Available data START
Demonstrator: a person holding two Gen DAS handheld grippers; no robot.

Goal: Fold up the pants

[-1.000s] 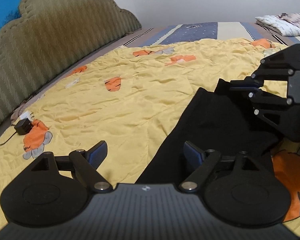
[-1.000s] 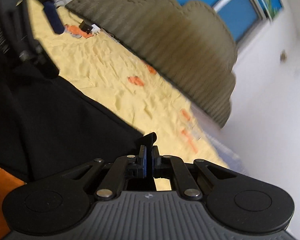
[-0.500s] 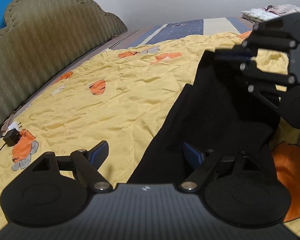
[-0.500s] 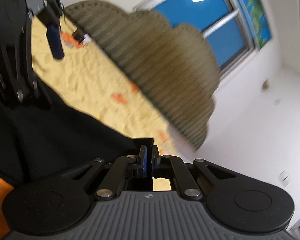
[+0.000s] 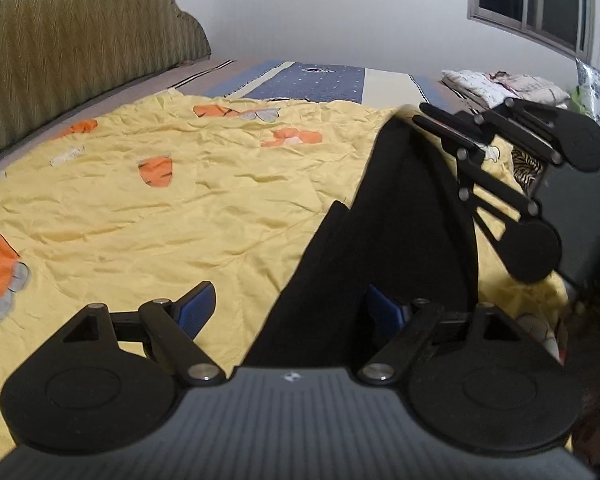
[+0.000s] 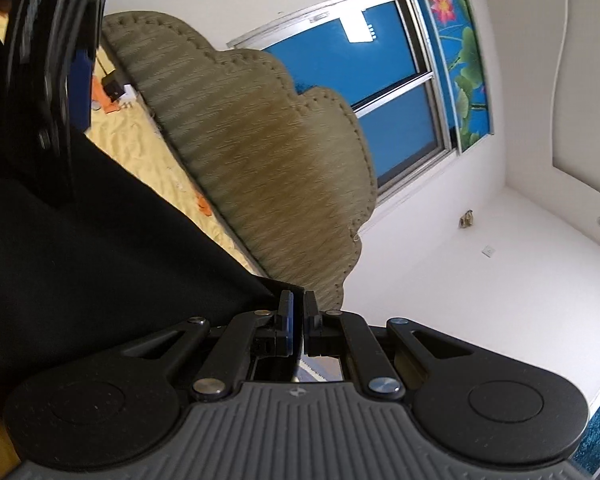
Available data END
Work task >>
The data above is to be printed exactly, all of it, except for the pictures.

Task output >>
Demonstrator: a person holding two Gen DAS handheld grippers; no robot.

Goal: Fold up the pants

[-1.000s] 
[-1.000s] 
[-0.500s] 
[-0.500s] 
[+0.000s] 
[+0.000s] 

The exercise has been answered in full.